A new model formulation for host depletion in parasitoids

Abstract

A new model of host depletion in the functional response of parasitoids is presented. Most existing models describe the dynamics of prey consumption as a sequential-memoryless/Markovian process of searching for, handling, and consuming prey, but the feeding interaction between a parasitoid and its host is different. One of the most important characteristics is that the host is not consumed, and remains in the arena. On the other hand, functional response models of solitary parasitoids assume that each host can accommodate an infinite number of oviposition events without being killed or becoming unsuitable as a host without the parasitoid noticing it. As a consequence, host depletion is never considered in parasitoid functional response models.
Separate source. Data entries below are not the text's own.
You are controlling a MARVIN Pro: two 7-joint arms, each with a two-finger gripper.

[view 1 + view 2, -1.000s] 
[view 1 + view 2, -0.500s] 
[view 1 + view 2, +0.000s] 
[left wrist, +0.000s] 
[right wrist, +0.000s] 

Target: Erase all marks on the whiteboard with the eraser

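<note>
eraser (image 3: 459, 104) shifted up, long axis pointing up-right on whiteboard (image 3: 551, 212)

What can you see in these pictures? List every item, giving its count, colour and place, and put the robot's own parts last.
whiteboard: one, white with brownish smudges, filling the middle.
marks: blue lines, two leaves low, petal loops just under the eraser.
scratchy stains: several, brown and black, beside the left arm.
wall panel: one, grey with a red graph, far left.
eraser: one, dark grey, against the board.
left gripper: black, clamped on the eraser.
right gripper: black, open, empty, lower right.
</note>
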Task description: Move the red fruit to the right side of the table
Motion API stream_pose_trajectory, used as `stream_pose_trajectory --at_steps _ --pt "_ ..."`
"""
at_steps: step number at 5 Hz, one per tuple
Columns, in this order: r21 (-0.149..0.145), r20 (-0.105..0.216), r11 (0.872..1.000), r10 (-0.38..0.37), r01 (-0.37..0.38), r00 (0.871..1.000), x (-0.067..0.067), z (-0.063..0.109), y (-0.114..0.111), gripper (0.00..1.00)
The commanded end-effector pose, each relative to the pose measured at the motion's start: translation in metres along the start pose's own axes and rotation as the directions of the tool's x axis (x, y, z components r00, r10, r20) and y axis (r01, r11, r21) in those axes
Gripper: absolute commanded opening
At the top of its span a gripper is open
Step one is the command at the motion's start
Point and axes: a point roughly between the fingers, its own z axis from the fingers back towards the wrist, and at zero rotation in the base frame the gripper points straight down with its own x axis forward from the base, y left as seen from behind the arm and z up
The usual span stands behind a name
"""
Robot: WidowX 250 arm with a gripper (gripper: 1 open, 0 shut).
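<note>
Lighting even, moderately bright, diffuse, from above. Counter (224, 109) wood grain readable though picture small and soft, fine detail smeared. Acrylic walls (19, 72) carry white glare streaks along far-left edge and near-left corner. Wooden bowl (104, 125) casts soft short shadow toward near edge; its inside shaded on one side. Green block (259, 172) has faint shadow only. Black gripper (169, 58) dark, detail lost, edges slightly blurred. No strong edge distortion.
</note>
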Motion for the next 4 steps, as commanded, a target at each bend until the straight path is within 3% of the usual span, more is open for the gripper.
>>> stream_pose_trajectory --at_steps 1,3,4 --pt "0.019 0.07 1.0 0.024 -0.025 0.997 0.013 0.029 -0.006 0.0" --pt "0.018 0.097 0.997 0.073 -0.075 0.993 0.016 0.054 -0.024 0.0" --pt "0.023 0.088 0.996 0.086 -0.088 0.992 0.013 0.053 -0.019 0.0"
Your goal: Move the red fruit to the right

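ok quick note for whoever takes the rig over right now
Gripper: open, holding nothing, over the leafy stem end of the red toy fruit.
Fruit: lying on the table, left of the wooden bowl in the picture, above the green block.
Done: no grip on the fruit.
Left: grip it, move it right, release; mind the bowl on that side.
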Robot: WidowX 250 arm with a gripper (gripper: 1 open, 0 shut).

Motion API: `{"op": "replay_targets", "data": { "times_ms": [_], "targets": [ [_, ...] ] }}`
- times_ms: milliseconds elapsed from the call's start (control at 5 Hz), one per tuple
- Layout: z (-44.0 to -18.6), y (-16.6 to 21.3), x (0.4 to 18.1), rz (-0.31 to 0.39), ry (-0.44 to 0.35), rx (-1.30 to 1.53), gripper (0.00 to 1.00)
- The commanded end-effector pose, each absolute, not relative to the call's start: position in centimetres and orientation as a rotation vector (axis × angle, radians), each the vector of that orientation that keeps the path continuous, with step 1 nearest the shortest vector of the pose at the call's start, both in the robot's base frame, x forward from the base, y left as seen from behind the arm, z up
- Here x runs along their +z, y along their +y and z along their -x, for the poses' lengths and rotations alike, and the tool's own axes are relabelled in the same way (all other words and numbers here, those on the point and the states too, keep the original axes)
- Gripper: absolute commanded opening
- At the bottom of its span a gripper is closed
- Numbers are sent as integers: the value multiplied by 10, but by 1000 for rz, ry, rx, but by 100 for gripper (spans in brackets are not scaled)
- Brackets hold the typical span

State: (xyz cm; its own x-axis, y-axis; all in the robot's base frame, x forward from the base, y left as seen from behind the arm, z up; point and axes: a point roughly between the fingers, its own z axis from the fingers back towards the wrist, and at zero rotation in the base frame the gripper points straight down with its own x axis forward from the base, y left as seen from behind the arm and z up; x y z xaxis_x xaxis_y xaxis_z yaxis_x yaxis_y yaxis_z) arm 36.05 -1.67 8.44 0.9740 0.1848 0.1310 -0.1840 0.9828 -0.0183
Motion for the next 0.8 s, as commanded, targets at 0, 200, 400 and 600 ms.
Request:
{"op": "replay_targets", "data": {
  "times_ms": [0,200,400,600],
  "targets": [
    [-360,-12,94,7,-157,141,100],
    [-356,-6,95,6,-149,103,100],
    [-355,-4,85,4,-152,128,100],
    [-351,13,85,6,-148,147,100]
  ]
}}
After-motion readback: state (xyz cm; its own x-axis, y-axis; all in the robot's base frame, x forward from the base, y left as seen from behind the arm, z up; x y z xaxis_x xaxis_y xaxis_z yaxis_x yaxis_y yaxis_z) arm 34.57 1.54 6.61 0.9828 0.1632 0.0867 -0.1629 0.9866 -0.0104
To solve that issue, we extended the traditional random predator and random parasitoid functional response models of Rogers into a compartmental model formulated with ordinary differential equations, to group hosts with a different number of attacks to simulate how the parasitoid spreads the attacks between already parasitized and non-parasitized hosts. This model was further modified to simulate non-sequential memoryless search, handling and oviposition. We studied the behaviour of these models to understand how a variation of their parameters led to different shapes of functional response curves and statistical distributions of the number of parasitoid eggs laid per host. The results showed that the expected curves differ from those predicted by the simpler Holling's disk equation (type II functional response), random parasitoid models (no depletion), and the random predator model (proportional depletion). Finally, the non-sequential-memoryless models predict straight curves resembling a type I functional response at low host densities.